Unlike the ilvPG promoter that reaches its peak transcriptional activity at a high physiological superhelical density near σ = −0.10, transcriptional activity of the leuV promoter peaks at a superhelical density near σ = −0.07 and decreases thereafter to the level observed on a relaxed DNA template. This decrease in transcriptional activity at high superhelix densities is accompanied by the in vitro formation of a cruciform structure located between base pair positions +8 to +26 relative to the transcriptional start site (M. Opel, K Aeling, and G. W. Hatfield, unpublished results). Structural probing experiments with DNA topoisomers showed that the threshold superhelical density required for extrusion of this cruciform structure is σ = −0.069, the same superhelical density beyond which transcription from the leuV promoter decreases. This suggests that, at superhelical densities beyond this threshold, the global and Fis-transferred local superhelical energy in the promoter region is absorbed by the cruciform. This transition has two effects on leuV gene expression: it usurps the local superhelical energy that would otherwise have been transferred to the promoter region by Fis for open complex formation and it physically blocks RNAP binding.

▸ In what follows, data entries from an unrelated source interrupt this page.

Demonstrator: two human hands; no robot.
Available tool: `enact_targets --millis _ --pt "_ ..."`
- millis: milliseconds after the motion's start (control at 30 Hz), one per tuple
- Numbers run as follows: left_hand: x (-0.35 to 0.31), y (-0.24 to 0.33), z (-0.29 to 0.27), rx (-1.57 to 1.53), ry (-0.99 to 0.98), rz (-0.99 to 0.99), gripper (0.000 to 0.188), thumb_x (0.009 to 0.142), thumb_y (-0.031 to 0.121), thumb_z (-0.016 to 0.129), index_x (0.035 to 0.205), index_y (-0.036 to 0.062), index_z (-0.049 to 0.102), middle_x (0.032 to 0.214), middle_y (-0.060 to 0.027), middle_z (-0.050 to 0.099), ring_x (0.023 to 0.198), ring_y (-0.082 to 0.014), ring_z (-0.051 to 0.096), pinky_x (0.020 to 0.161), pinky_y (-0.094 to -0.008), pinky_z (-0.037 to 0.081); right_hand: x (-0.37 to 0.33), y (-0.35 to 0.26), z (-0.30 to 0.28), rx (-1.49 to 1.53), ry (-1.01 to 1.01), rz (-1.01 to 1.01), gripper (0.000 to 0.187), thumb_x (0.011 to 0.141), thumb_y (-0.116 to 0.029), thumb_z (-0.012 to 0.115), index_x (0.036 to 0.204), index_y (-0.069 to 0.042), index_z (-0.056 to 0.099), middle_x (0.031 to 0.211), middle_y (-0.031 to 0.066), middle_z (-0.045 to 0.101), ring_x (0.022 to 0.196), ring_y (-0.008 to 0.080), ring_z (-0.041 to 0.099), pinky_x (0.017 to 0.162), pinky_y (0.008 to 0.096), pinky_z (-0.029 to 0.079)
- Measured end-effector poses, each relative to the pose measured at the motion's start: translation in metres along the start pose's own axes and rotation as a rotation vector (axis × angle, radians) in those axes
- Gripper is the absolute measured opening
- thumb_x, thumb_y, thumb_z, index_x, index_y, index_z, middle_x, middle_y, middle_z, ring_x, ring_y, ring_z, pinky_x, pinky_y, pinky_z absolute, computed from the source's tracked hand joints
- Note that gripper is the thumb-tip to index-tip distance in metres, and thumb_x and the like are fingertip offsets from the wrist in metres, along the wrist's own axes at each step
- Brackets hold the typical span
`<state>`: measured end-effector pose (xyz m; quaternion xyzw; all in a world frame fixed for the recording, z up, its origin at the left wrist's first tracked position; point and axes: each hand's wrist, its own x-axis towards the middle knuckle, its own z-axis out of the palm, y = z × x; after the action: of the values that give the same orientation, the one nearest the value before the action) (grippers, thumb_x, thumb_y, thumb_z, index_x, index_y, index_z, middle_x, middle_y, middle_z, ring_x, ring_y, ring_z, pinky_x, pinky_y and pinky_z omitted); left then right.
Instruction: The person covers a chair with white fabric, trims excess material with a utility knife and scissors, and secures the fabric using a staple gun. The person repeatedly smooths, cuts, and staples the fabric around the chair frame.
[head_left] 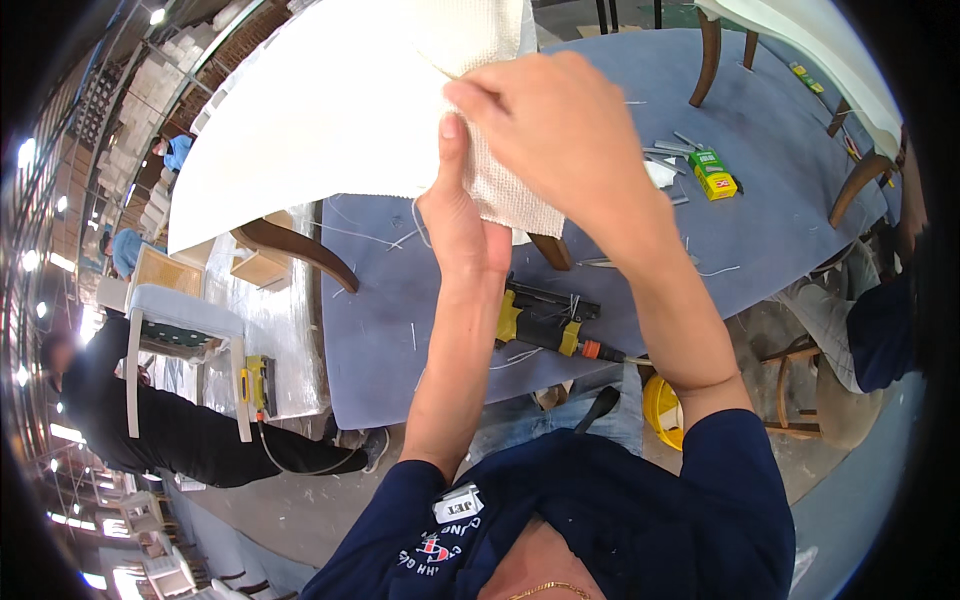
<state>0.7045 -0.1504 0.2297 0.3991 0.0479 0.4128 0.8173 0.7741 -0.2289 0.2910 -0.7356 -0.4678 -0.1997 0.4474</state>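
A large piece of cream woven fabric lies over a chair with brown wooden legs, which stands on the blue-grey covered table. My left hand grips the fabric's near edge, thumb on top and the other fingers hidden beneath. Just right of it, my right hand is closed with the thumb bent in, holding a fold of the same fabric. Below the chair, a yellow and black staple gun rests on the table with its hose attached.
A green and yellow box sits beside loose staple strips. Another white chair stands at the far right. Loose threads lie about the table. Left, a person in black is near a chair and another staple gun.
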Motion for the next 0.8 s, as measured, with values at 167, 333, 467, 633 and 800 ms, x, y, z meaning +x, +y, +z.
enact_targets --millis 167,333,467,633,800 --pt "-0.003 -0.014 -0.012 -0.023 -0.038 -0.070 0.055 0.106 0.045 0.042 0.148 0.0101 0.038 0.144 -0.0073 0.051 0.130 -0.0235 0.053 0.106 -0.0419 0.048 0.003 -0.006 0.009 0.051 -0.090 0.087 0.040 0.089 -0.039 0.066 0.073 -0.002 0.071 0.066 0.0186 0.067 0.059 0.0369 0.066 0.058 0.0458 0.052" --pt "-0.015 -0.020 -0.005 -0.098 -0.121 -0.095 0.059 0.106 0.052 0.038 0.151 0.0154 0.034 0.147 -0.0058 0.047 0.135 -0.0231 0.048 0.110 -0.0428 0.043 -0.007 0.007 0.015 0.206 -0.033 0.139 0.044 0.086 -0.044 0.068 0.072 -0.002 0.072 0.066 0.0185 0.067 0.065 0.0374 0.067 0.061 0.0463 0.051" --pt "-0.026 -0.035 -0.005 -0.222 -0.080 -0.123 0.060 0.104 0.056 0.040 0.150 0.0177 0.036 0.145 -0.0037 0.049 0.133 -0.0212 0.050 0.109 -0.0416 0.043 -0.013 0.011 0.009 0.270 -0.170 0.234 0.048 0.087 -0.049 0.065 0.072 -0.004 0.072 0.069 0.0190 0.067 0.068 0.0382 0.067 0.063 0.0474 0.051" --pt "-0.027 -0.039 0.001 -0.183 -0.006 -0.101 0.059 0.103 0.057 0.042 0.147 0.0173 0.041 0.141 -0.0028 0.051 0.132 -0.0205 0.050 0.110 -0.0411 0.042 -0.017 0.026 0.021 0.284 -0.073 0.160 0.055 0.087 -0.054 0.065 0.075 -0.001 0.071 0.062 0.0194 0.061 0.061 0.0365 0.061 0.060 0.0433 0.047" --pt "-0.054 -0.065 -0.018 -0.238 0.014 -0.280 0.054 0.104 0.047 0.048 0.146 0.0134 0.040 0.142 -0.0031 0.051 0.133 -0.0209 0.048 0.110 -0.0419 0.041 -0.017 0.038 0.016 0.373 -0.221 0.207 0.055 0.090 -0.051 0.064 0.073 0.001 0.067 0.061 0.0205 0.057 0.059 0.0366 0.056 0.058 0.0456 0.042"
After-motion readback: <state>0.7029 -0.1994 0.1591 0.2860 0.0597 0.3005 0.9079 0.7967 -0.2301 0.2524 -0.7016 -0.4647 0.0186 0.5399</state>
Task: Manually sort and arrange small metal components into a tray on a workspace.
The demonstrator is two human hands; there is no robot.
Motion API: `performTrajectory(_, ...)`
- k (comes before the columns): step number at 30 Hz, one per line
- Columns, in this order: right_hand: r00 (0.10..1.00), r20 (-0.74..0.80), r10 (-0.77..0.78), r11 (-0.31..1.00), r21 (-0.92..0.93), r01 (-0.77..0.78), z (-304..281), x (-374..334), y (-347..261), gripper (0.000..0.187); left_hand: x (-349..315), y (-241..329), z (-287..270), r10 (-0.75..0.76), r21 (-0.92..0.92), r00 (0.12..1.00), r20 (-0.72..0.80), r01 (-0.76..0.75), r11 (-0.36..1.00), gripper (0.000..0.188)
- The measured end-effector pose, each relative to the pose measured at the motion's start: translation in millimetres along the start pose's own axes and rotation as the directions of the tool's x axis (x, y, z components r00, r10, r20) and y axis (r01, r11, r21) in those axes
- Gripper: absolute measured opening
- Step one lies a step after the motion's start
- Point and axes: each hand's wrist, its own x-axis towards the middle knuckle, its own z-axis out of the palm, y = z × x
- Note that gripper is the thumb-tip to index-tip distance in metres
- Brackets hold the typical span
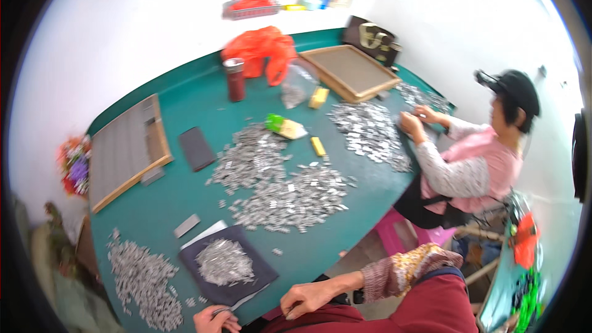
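Remotely, I hold my half-curled left hand just nearside of the square navy cloth and my loosely curled right hand to its lower right, any grip unclear, while the heap of slim silvery pieces atop that cloth likely rewards light fingertip pinching.

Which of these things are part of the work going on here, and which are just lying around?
Probably part of the work:
dark cloth, close to the left hand
heap of small grey pieces on it
bigger piles of similar pieces
wood-framed tray at left

Probably just lying around:
red plastic bag
dark red flask
colourful flowers
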Motion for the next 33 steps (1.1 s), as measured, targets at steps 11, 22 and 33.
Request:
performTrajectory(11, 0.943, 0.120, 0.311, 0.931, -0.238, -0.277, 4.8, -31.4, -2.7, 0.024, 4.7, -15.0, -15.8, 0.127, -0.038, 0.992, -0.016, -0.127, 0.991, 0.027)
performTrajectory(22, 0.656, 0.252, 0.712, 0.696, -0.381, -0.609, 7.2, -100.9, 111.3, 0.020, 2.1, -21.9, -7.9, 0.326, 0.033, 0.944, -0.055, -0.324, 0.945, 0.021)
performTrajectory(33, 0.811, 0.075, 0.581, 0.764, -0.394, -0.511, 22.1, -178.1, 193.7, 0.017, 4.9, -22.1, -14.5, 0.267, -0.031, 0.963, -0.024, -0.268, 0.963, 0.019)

A schematic diagram illustrating how Fis binding and DNA-supercoiling-induced structural transitions might regulate transcription from the leuV promoter is presented in Fig. 15. At the low physiological superhelical densities typical of stationary-phase growth, transcription from the leuV promoter is very low. This is due to the energy barrier for open complex formation caused by the G + C-rich discriminator near the transcription start site. Under these conditions Fis can activate transcription about threefold by increasing RNAP binding through interactions with its α-subunits. Since this low level of global superhelicity is insufficient for SIDD site formation, no additional activation by Fis-mediated translocation of superhelical energy to the promoter site is possible. As the global superhelicity of the DNA template is increased to the midphysiological range, the energy barrier for open complex formation caused by the discriminator is decreased and transcription increases up to 100-fold. As the SIDD site now is present, Fis binding can activate transcription both by enhancing RNAP binding and by protein-mediated translocation of superhelical energy to the promoter region. As the global superhelical density passes beyond the midphysiological range, the superhelical energy at the SIDD site is usurped by formation of the cruciform structure near the transcription start site and RNAP binding is inhibited. This might serve as a mechanism to inhibit leuV tRNA expression during stress conditions that cause transient increases in DNA supercoiling. However, the in vivo presence of the cruciform has not been demonstrated.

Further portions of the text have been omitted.